### Action item
For the records below, tally the lines that include the word "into" and report the number alone.

Supplied records section start

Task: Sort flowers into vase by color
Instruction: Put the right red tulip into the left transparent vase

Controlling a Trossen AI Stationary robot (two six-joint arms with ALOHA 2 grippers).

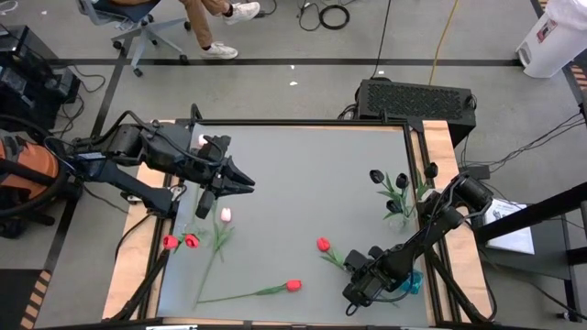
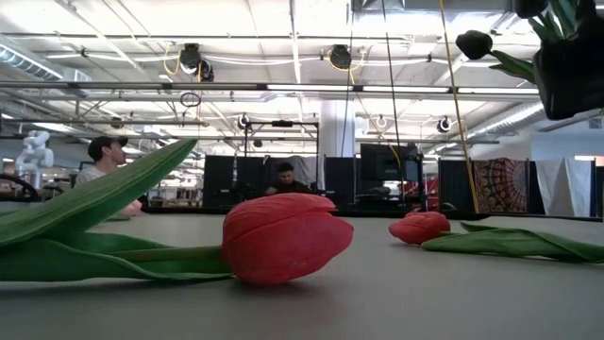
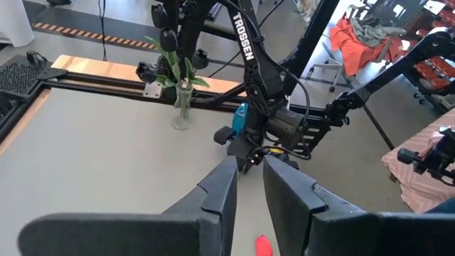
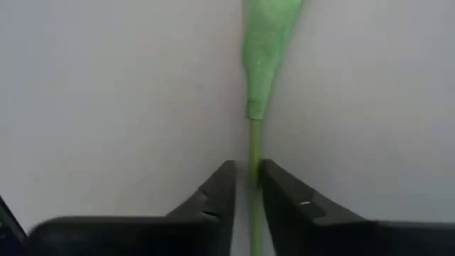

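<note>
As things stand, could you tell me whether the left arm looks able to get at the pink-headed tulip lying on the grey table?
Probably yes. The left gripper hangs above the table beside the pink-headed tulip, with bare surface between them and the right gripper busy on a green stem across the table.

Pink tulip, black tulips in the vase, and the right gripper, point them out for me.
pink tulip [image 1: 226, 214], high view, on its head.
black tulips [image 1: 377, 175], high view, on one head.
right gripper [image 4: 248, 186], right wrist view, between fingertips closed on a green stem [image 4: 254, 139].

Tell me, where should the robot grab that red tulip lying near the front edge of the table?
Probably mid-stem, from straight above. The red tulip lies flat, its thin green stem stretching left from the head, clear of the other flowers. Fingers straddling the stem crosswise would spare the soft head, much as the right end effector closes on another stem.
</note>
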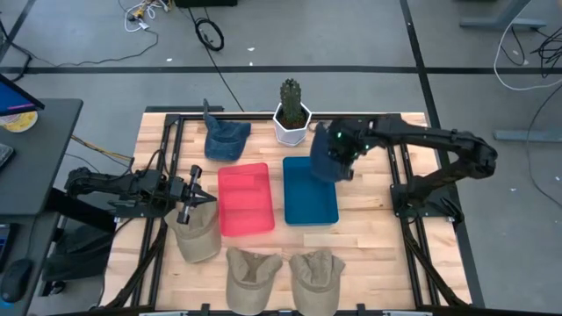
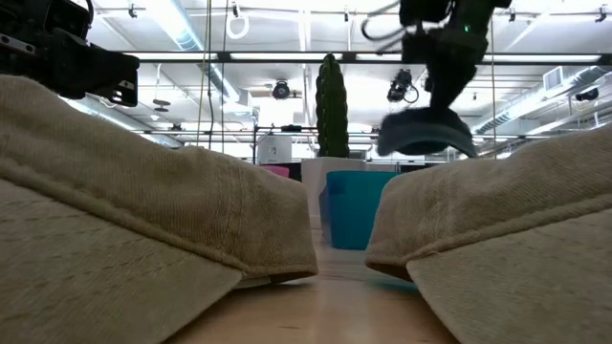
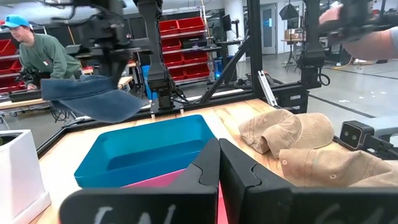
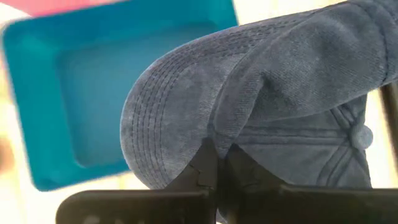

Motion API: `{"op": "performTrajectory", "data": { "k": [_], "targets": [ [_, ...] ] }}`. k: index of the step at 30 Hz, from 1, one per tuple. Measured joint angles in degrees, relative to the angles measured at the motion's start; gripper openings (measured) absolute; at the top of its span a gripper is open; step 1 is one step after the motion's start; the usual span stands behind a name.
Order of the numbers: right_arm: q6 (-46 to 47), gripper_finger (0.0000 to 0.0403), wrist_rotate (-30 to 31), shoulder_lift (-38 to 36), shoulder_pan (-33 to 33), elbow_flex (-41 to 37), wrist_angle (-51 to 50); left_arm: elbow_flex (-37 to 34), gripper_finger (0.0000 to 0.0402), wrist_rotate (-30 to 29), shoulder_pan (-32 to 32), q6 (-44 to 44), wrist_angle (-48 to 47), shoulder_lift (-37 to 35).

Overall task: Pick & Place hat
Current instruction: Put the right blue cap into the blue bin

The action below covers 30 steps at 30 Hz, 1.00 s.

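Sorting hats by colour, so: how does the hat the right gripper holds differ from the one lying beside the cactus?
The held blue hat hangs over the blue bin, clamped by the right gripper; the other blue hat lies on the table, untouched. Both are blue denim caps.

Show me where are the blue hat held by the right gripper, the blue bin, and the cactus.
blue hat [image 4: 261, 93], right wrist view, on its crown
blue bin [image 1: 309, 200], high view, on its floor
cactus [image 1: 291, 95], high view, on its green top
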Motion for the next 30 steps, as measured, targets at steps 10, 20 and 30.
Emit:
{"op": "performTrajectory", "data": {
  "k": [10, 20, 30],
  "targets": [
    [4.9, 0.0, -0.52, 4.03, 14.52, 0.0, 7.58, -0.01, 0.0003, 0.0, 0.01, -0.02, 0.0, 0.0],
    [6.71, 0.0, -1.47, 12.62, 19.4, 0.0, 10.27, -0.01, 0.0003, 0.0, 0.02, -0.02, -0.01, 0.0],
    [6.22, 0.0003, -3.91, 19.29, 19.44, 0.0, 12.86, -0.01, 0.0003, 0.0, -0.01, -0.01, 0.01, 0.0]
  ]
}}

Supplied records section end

### Answer section
3